Exercise details: Print exactly the lines that run from the first line of the material to the line containing "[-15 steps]", both ends included, and skip the pictures.
————————
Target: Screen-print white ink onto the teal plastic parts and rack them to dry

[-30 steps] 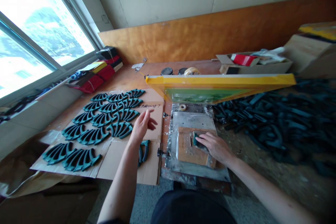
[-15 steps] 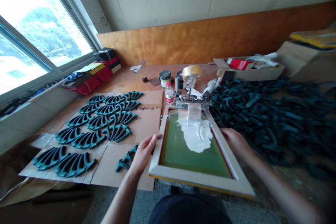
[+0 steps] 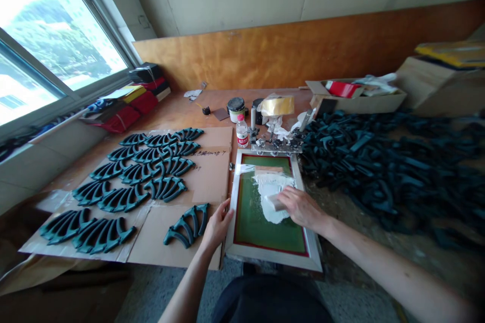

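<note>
A screen-printing frame [image 3: 273, 258] with green mesh and a pale rim lies almost flat in front of me, its far end at a metal hinge clamp [image 3: 275, 146]. White ink [image 3: 270, 185] is spread over the middle of the mesh. My right hand [image 3: 303, 208] is closed on a small pale squeegee [image 3: 276, 203], whose blade meets the ink. At the frame's left rim, my left hand [image 3: 216, 227] grips the edge between thumb and fingers. Just left of it, a few dark green curved plastic parts [image 3: 188, 225] rest on cardboard [image 3: 210, 181].
More green parts [image 3: 123, 198] lie in fanned rows on the left. A big heap of them [image 3: 364, 161] fills the right side. Behind the frame stand a plastic bottle [image 3: 242, 133], ink tins [image 3: 236, 109] and a tape roll [image 3: 278, 106]. An open carton [image 3: 367, 103] is at back right.
The frame has come down from a raised tilt to nearly flat. My right hand has left its right rim and taken hold of the squeegee in the ink. My left hand stays at the left rim.
</note>
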`<state>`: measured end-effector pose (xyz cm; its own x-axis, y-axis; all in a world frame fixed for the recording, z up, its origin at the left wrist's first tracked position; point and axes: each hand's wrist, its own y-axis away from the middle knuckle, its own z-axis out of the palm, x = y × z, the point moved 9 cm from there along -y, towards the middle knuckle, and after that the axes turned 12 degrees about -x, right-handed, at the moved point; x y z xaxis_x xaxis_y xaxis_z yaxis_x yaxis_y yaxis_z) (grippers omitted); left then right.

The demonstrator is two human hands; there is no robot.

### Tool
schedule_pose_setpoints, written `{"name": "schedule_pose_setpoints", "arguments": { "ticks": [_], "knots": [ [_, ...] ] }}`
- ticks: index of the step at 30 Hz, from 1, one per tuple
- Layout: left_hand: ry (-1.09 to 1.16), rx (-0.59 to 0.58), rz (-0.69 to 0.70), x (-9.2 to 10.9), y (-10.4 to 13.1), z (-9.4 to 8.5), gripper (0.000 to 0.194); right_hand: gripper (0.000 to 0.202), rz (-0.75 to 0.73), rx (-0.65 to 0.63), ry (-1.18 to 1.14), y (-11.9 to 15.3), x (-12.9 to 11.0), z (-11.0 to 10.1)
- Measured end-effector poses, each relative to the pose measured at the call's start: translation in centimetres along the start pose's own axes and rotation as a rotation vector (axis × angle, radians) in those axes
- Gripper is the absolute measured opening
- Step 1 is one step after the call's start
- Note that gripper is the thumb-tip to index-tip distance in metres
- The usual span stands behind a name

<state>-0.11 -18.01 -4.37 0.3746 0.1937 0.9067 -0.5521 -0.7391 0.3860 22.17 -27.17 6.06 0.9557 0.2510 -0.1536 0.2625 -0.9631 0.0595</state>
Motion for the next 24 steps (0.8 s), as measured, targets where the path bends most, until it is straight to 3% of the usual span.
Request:
{"name": "schedule_pose_setpoints", "arguments": {
  "ticks": [3, 6, 9, 12, 15, 19, 24],
  "knots": [
    [-0.003, 0.003, -0.004, -0.1, 0.0, 0.0, 0.064, 0.026, -0.179, -0.043, -0.037, 2.0, -1.4, -0.3],
    [-0.005, -0.006, -0.005, -0.1, 0.0, 0.1, 0.064, 0.023, -0.167, -0.099, -0.121, 1.4, -0.7, -0.9],
    [0.016, -0.023, 0.012, 0.2, 0.0, 0.2, 0.064, 0.027, -0.074, 0.057, -0.115, 0.7, -0.1, -1.6],
    [0.064, -0.031, 0.018, 0.2, 0.1, 0.3, 0.067, 0.037, -0.118, 0.251, -0.014, 2.3, -1.6, -1.2],
    [0.096, -0.035, 0.014, 0.1, 0.1, 0.4, 0.067, 0.033, -0.191, 0.227, -0.018, 3.7, -2.6, -0.5],
    [0.137, -0.083, 0.01, 1.1, 0.5, 0.6, 0.07, 0.018, -0.031, 0.127, -0.129, 1.1, 0.4, -2.4],
    [0.198, -0.111, 0.011, 6.2, 2.5, -0.6, 0.077, 0.054, 0.25, 0.224, -0.064, -2.7, 5.8, -8.3]
  ]
}}
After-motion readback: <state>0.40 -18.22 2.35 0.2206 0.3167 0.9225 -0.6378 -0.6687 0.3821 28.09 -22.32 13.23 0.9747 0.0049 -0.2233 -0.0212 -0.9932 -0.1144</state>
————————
Output of the task:
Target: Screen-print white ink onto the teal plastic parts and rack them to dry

[-30 steps] 
[-15 steps] 

The exercise has been carried out in full.